What to produce
Only one span of the listing below should come back. It runs from the line with "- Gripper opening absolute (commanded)" through the line with "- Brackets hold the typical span", and each of its lines must be reproduced exactly.

Supplied material
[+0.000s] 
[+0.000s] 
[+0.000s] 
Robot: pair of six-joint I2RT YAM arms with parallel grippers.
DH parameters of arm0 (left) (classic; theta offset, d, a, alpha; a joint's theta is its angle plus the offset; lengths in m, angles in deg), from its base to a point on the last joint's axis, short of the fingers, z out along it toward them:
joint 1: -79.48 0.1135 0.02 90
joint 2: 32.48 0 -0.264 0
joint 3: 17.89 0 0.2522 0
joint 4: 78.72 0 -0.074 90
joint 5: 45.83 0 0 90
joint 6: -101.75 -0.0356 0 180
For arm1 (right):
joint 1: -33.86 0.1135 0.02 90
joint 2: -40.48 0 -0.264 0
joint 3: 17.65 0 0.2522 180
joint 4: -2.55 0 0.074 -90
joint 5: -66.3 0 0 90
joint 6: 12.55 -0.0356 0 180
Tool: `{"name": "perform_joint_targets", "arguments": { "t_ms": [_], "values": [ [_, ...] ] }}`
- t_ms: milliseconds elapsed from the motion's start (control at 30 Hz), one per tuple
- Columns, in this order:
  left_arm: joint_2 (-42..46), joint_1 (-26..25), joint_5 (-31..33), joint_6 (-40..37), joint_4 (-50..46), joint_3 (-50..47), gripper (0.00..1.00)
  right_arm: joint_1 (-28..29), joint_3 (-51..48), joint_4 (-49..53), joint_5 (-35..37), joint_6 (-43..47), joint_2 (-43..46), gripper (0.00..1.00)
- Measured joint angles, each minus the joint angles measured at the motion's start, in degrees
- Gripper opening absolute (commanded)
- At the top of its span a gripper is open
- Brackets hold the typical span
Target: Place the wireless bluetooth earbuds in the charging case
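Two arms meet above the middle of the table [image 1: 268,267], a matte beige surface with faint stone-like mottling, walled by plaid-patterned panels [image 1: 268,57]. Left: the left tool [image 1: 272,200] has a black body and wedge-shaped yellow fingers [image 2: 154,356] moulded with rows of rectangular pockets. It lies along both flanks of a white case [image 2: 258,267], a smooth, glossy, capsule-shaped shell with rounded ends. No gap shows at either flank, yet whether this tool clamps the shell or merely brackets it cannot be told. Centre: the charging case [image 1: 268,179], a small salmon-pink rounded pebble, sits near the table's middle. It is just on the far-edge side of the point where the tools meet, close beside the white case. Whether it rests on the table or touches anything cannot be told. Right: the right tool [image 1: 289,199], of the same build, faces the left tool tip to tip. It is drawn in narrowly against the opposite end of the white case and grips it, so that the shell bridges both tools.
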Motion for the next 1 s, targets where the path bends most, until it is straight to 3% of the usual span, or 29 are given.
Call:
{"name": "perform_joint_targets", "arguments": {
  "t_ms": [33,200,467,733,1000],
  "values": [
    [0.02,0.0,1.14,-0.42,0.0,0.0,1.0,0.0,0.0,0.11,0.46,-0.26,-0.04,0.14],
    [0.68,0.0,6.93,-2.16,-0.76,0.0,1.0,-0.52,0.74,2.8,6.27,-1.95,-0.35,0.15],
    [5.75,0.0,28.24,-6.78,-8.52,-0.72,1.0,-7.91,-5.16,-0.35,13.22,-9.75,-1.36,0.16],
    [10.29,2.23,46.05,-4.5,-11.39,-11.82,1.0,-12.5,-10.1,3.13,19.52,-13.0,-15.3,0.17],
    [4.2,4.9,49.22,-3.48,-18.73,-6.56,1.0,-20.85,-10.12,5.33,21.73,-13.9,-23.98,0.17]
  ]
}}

Solved exercise
- Gripper opening absolute (commanded)
- At the top of its span a gripper is open
- Brackets hold the typical span

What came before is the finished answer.